Par Romain de Sainte Marie
Député au Grand Conseil

Augmenter la déduction fiscale pour les enfants est un cadeau empoisonné « offert » par les partis de droite. La barque est bien trop pleine et elle risque de couler lors de prochaines votations. En plus de l’augmentation de la déduction fiscale liée aux frais de garde d’enfant, PDC, PLR et UDC, aux chambres fédérales, ont alourdi la facture en rehaussant la déduction générale pour les enfants de 6’500 CHF à 10’000 CHF. Résultat, le projet ne coûtera pas 10 millions de francs, comme initialement prévu, mais 350 millions de francs. De quoi s’attirer l’opposition, au-delà de la gauche, du Conseil fédéral.

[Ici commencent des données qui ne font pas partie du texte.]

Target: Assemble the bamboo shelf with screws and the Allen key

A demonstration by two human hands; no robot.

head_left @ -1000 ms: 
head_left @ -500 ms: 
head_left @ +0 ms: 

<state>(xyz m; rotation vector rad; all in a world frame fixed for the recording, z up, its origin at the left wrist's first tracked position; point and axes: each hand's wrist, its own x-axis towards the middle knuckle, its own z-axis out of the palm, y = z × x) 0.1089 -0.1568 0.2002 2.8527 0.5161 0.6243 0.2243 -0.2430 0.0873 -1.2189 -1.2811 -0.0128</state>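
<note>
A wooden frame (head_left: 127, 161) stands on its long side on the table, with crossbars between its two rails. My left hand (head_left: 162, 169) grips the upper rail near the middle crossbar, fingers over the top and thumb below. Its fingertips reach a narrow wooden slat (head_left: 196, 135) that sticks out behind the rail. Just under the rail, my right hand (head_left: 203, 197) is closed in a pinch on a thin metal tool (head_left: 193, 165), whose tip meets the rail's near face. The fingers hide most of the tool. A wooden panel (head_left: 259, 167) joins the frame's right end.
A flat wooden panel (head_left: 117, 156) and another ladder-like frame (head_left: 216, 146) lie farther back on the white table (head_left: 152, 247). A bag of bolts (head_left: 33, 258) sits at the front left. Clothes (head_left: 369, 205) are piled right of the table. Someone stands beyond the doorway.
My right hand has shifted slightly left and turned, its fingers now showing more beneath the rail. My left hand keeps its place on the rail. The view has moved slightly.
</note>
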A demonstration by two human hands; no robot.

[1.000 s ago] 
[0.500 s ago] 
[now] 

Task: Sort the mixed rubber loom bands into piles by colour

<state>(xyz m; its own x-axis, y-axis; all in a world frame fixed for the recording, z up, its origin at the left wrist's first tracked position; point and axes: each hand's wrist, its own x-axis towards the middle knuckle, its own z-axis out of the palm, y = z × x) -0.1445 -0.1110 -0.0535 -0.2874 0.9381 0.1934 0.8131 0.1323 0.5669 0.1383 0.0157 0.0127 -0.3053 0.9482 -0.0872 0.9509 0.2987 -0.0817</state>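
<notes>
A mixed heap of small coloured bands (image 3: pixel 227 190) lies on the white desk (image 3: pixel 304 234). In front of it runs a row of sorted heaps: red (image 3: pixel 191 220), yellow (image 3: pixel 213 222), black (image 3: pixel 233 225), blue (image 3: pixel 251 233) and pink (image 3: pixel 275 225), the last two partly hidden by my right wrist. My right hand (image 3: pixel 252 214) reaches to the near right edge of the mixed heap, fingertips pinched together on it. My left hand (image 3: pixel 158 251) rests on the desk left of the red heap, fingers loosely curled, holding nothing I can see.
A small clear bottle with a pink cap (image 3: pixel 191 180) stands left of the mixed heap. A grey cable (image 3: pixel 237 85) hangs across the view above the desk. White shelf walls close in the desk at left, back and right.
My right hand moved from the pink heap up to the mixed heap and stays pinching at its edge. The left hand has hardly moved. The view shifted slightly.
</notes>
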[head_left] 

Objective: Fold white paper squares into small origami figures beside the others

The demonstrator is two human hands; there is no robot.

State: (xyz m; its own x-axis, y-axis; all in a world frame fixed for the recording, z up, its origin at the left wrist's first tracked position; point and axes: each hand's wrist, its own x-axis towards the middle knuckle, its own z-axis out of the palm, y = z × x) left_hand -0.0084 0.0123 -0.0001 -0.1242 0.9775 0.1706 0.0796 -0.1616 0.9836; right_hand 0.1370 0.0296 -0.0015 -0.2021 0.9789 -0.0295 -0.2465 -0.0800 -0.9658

Alors, à qui bénéficieront ces déductions ? Certainement pas aux 45 % des familles en Suisse qui ne peuvent pas payer d’impôt fédéral direct par manque de moyens. Mais davantage aux familles les plus aisées. Cette mesure profitera surtout aux familles dont le revenu est supérieur ou égal à 150’000 CHF. Les déductions seront encore plus importantes pour les revenus à partir de 300’000 CHF ou plus. Sur les 350 millions de francs de pertes fiscales, 250 millions seront versés aux 22 % des familles les plus fortunées. Cette réforme est socialement injuste !

Aujourd’hui, pour aider les familles, il est bien plus utile de créer et de mettre à disposition davantage de places de crèches ou d’augmenter l’accueil parascolaire pour toutes et tous, plutôt que d’effectuer des déductions fiscales pour les plus fortuné-e-s. Avec cette nouvelle déduction, c’est le pire des scénarios ! Les rentrées fiscales baisseront, y compris pour les cantons (70 millions de francs), les moyens investis pour la petite enfance ou la formation diminueront. Il n’y a pas de miracle, quand on coupe dans les impôts, on coupe inévitablement dans les prestations publiques.

Dès lors, cette mesure ressemble davantage à un cadeau fiscal pour les plus aisé-e-s qu’à une aide pour les familles. Pire : une grande partie de celles-ci subiront les coupes liées aux pertes fiscales.

C’est également un coup dur en matière d’égalité car ce ne sont pas des déductions fiscales qui aideront à pouvoir conjuguer vie professionnelle et vie familiale. Les premières victimes seront donc une fois de plus les femmes qui s’occupent encore majoritairement des enfants et font souvent une croix sur leur activité professionnelle. Investir dans des structures d’accueil serait bien plus efficace en matière d’égalité !

Pour une politique familiale digne de ce nom et pour éviter d’offrir un cadeau fiscal aux plus favorisé-e-s, votez NON le 27 septembre prochain à la déduction fiscale des frais de garde des enfants par des tiers.